Up a narrow “main street” we squeeze through market stalls, school children (in batik school uniforms!) becaks full of women and their market shopping or empty and their drivers looking for a fare, motorbikes, reversing minibuses, piles of rubbish or building materials and mobile food carts. Eventually we reach the batik shops.

Every type of customer is catered for here. There are bargain basement shops selling shirts for men and shapeless housecoats for women in cheap, imitation batik print, and there are smart air- conditioned salons with VISA signs on the door. These establishments cater for women with elaborate hair dos who emerge from cars with dark windows (so they can more easily ignore the filth) who are looking for something nice to wear for lunch with the minister’s cousin’s wife. Their drivers wait patiently outside.

Java 2009 (38) (640x480)

Batik workers often work in small groups at home

Although a lot of it is printed imitation, there is real hand made batik on sale here in Trusmi. The prices start at a couple of quid and go up to 5 million rupiah or more – enough to rent you a decent house for a year. We want some silk batik scarves for the shop and some cloths in a famous Cirebon design – Megamendung.

slendang3 (640x480)

A woman with her baby in a batik slendang watches as her husband makes cap (stamped) batik in their home

This evocatively named pattern, it means “storm clouds”, came from China. You will have seen it on Chinese embroideries or ceramics – it’s even on a pattern we are all familiar with – the “willow pattern”. Chinese traders have been coming to this northern coast of Java for centuries, along with Arab merchants and later Dutch soldiers, traders from the East India Company, colonisers and settlers. All of them have left their mark and a study of the batik textiles from these parts is a veritable history lesson.

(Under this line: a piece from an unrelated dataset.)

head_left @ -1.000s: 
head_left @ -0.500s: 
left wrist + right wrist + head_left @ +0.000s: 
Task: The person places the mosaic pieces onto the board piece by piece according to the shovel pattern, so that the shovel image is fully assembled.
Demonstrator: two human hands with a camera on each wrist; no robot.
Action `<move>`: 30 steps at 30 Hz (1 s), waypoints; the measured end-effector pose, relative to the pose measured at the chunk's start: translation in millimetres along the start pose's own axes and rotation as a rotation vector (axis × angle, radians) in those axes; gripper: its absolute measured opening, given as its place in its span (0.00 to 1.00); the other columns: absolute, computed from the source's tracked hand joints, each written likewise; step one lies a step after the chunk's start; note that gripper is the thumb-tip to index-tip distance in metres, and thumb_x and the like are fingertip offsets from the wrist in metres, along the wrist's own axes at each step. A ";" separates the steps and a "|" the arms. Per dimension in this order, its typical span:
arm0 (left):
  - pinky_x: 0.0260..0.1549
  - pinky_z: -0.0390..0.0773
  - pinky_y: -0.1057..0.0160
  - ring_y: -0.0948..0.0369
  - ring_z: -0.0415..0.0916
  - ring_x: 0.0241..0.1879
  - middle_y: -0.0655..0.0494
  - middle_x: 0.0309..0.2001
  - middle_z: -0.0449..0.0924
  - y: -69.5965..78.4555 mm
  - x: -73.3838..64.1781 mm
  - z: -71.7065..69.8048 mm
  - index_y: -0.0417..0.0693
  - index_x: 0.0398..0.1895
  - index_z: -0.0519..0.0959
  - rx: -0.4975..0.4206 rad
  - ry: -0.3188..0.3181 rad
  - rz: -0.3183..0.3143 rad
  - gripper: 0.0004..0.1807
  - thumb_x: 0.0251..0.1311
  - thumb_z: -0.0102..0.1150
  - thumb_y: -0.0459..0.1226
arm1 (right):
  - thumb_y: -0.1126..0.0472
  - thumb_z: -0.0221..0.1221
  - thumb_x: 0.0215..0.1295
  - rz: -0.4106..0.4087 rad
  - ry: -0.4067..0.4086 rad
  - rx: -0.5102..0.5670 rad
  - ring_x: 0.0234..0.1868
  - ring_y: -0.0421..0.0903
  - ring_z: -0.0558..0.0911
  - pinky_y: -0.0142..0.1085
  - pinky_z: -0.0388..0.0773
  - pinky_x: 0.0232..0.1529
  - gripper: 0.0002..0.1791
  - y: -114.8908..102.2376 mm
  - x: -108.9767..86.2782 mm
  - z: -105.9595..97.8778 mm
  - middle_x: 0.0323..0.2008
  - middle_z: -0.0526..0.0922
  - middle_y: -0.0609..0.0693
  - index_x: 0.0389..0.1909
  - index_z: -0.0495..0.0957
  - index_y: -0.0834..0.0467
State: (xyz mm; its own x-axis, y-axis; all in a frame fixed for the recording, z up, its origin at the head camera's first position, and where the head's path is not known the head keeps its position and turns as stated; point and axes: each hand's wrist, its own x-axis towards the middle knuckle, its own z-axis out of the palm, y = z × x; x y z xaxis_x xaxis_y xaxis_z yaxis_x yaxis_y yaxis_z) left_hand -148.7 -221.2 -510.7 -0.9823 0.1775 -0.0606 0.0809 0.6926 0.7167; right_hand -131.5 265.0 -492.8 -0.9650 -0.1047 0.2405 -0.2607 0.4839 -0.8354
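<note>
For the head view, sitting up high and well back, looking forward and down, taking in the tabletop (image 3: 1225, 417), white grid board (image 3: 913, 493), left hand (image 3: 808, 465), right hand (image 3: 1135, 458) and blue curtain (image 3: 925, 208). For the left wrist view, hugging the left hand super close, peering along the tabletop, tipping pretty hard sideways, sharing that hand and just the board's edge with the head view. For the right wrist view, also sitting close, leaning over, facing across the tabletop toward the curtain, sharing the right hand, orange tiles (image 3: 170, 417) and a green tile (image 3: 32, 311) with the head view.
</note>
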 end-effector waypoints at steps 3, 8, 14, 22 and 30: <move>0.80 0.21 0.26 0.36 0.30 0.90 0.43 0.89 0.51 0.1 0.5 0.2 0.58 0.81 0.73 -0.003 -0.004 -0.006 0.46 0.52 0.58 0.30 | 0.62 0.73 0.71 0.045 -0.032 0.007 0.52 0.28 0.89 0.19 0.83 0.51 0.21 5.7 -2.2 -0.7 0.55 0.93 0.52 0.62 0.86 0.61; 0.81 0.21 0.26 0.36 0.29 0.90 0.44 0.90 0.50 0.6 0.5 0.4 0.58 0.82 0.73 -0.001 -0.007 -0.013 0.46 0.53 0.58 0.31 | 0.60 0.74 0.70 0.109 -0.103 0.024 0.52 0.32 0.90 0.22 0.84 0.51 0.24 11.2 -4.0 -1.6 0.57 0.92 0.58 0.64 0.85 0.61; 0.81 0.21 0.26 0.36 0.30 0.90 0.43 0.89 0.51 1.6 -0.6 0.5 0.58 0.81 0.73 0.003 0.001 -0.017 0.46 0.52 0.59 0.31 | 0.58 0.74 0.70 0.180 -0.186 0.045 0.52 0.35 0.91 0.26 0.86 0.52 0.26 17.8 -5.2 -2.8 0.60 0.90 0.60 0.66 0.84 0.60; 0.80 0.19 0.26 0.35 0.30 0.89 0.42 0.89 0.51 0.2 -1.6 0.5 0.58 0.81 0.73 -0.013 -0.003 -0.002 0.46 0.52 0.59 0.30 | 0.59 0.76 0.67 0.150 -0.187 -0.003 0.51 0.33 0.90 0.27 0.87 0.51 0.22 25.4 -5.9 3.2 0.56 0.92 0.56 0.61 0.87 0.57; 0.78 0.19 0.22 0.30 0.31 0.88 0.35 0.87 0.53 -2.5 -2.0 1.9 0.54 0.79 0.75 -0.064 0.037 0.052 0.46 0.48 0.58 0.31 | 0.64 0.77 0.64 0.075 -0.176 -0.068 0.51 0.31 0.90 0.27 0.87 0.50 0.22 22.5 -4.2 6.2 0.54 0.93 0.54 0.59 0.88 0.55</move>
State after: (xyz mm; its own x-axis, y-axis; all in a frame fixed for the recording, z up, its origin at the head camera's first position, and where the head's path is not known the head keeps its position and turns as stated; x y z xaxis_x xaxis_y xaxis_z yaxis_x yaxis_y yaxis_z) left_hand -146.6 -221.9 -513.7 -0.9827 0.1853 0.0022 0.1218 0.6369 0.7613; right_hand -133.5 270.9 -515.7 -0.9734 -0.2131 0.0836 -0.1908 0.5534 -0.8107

The Chinese are still here – many generations later they still keep to their own traditions. Being the enterprising sort of folk they are, some of them started up their own batik workshops. We met the present owner of one of these workshops – “Lina’s Batik”, the first time we came to Cirebon in 1986. She and her sister ran a sort of Chinese community centre here complete with a school to teach the children to read and write Chinese characters. Ibu showed me the certificate dated 1927, which her grandfather gained from the Sultan giving his permission to produce batik .

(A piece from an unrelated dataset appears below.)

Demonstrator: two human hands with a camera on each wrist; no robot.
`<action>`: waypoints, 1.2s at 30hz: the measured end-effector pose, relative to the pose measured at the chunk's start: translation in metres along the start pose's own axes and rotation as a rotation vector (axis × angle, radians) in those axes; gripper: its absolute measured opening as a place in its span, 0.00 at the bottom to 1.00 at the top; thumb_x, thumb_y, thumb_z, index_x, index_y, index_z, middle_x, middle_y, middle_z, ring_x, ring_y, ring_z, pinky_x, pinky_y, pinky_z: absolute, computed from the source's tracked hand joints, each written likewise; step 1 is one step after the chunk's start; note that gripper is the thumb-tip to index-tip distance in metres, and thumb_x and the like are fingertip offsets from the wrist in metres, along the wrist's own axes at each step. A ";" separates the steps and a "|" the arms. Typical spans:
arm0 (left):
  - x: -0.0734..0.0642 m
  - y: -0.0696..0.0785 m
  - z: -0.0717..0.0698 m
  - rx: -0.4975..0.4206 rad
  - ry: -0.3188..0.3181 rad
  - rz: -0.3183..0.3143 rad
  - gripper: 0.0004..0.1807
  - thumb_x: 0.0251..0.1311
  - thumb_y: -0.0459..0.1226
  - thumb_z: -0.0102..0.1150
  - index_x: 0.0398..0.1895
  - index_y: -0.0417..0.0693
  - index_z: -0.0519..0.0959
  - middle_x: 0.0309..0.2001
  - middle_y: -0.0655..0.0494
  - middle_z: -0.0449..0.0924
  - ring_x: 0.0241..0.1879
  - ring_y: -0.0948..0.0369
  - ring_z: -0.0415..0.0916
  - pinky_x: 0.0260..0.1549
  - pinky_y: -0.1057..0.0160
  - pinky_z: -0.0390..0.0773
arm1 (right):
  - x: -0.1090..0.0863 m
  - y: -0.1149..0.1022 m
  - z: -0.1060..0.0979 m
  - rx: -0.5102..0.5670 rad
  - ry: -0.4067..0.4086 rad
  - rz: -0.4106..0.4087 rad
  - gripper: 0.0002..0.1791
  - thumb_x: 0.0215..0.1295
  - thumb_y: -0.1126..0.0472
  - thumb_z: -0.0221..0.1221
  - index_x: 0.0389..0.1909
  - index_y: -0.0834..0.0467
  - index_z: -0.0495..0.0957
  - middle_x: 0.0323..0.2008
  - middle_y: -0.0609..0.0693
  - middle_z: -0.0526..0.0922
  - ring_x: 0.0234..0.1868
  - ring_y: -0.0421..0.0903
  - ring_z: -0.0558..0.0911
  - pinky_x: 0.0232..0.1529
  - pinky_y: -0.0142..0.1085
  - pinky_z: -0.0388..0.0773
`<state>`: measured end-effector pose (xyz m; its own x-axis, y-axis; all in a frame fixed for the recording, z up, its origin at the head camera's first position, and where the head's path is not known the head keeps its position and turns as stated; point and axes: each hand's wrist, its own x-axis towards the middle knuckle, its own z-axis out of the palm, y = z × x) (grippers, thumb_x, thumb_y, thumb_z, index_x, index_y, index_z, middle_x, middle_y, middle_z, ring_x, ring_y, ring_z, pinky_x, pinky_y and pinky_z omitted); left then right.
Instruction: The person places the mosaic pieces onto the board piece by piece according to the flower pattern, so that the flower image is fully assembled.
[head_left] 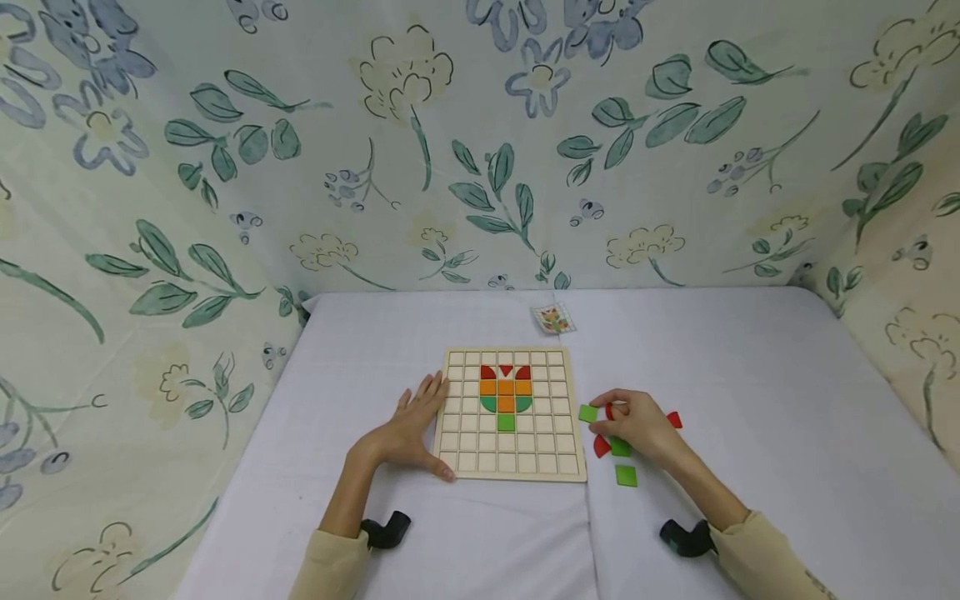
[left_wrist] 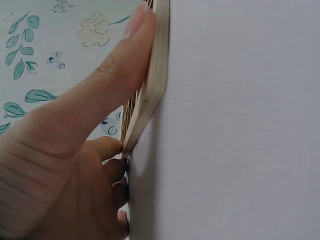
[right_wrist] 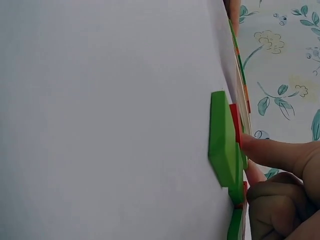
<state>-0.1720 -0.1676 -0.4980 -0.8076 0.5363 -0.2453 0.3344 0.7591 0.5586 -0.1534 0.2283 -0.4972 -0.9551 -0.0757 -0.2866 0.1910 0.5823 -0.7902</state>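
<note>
My left hand (head_left: 408, 429) lies along the left side of a wooden grid board (head_left: 555, 437), fingers extended at its edge and thumb on the near left corner. Red, orange and green tiles (head_left: 506, 387) form a tulip-like figure on the board, with a green square (head_left: 506, 422) lowest. Just right of the board, my right hand (head_left: 637, 425) pinches a green square tile (head_left: 588, 413) between thumb and forefinger. Beneath and around that hand are a green tile (head_left: 620, 447), a red rounded tile (head_left: 602, 447) and another red piece (head_left: 675, 419). In the right wrist view, a green tile (right_wrist: 222, 140) stands nearest the camera.
Nearer the person lies a loose green square (head_left: 626, 476). A small patterned card or packet (head_left: 553, 318) is behind the board. White cloth (head_left: 787, 417) covers the table, and a floral curtain (head_left: 495, 167) hangs at the back and sides.
</note>
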 end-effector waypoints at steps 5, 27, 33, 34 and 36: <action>0.000 0.000 0.000 -0.001 0.000 0.005 0.83 0.34 0.58 0.86 0.84 0.40 0.35 0.85 0.44 0.26 0.85 0.45 0.24 0.81 0.36 0.30 | 0.000 0.001 0.001 -0.001 0.007 0.006 0.23 0.63 0.61 0.71 0.57 0.63 0.80 0.16 0.45 0.62 0.18 0.41 0.61 0.19 0.30 0.57; -0.001 0.000 -0.001 -0.001 -0.004 0.000 0.84 0.33 0.57 0.87 0.84 0.40 0.35 0.85 0.43 0.26 0.85 0.45 0.23 0.81 0.36 0.30 | 0.002 -0.005 -0.006 0.033 0.054 -0.072 0.21 0.66 0.60 0.69 0.56 0.66 0.83 0.14 0.43 0.60 0.16 0.38 0.63 0.17 0.29 0.59; 0.000 0.000 -0.001 0.009 -0.015 -0.009 0.84 0.34 0.57 0.86 0.84 0.41 0.35 0.85 0.45 0.25 0.85 0.46 0.22 0.81 0.37 0.29 | 0.000 -0.008 -0.002 0.062 0.041 -0.068 0.20 0.67 0.61 0.68 0.57 0.65 0.82 0.15 0.43 0.58 0.16 0.38 0.60 0.18 0.28 0.58; 0.001 0.000 -0.001 0.012 -0.017 -0.012 0.84 0.34 0.57 0.86 0.84 0.42 0.34 0.85 0.46 0.25 0.85 0.47 0.22 0.82 0.37 0.28 | 0.000 -0.009 0.000 0.065 0.037 -0.067 0.20 0.66 0.61 0.68 0.57 0.64 0.82 0.15 0.43 0.58 0.16 0.38 0.60 0.17 0.28 0.58; 0.000 0.000 -0.001 0.012 -0.015 -0.014 0.84 0.34 0.57 0.86 0.84 0.42 0.34 0.85 0.45 0.25 0.85 0.47 0.22 0.82 0.37 0.29 | -0.002 -0.012 0.004 0.075 0.027 -0.070 0.20 0.66 0.61 0.69 0.57 0.63 0.83 0.15 0.43 0.57 0.16 0.38 0.57 0.17 0.28 0.55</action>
<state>-0.1729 -0.1679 -0.4970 -0.8047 0.5312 -0.2651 0.3293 0.7709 0.5452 -0.1530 0.2181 -0.4891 -0.9722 -0.0917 -0.2155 0.1391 0.5141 -0.8464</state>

small megamendung (469x434)

Lina, a 5th generation batik maker with one of her wonderful batik tablecloths.

Lina’s now sells mainly to big stores in Jakarta, but they still make batiked altar cloths for the Chinese neighbours to buy at New Year, and the long cloths used to carry babies embellished with dragons and double happiness symbols. They also make beautiful megamendung cloths in the traditional colours; red, blue and white.

One year I came to the workshop just as two pieces were being finished. They were dyed in a red dye made from the roots of the mengkudu tree (morinda citrifolia) and a blue dye made from indigo. I swallowed hard when I heard the price, and bought one of them – now I wish I’d bought them both.

Java 2009 (267) (480x640)

Heri outlines the storm clouds pattern in wax. The first stage of the process.

To make a perfect megamendung cloth, the parts which will be white and blue are first outlined and then filled in with a thick, strong wax. The cloth is dyed a deep rich red colour. If the dyes are chemical, then this is a quick process taking just a few minutes. If they are plant dyes – or rather the “mengkudu” root dye, then this is a much more lengthy process. The cloth will be dipped and dried up to a dozen times.  Then that thick layer of wax is removed in very hot water and the next waxing process starts. First the red parts and the white parts are protected with wax and the cloth is dyed pale blue (chemical or natural indigo) and the blue layers are built up gradually in this way from the palest blue to the darkest. The more layers there are, the more times the cloth has to be waxed and dyed, and the more expensive it is. Mine has seven layers. Finally all the wax is boiled out and the cloth is finished. No wonder they don’t make more than a couple a year. The blue clouds seem to float and hover above the red background, and all in all its one of my favourite batik cloths ever.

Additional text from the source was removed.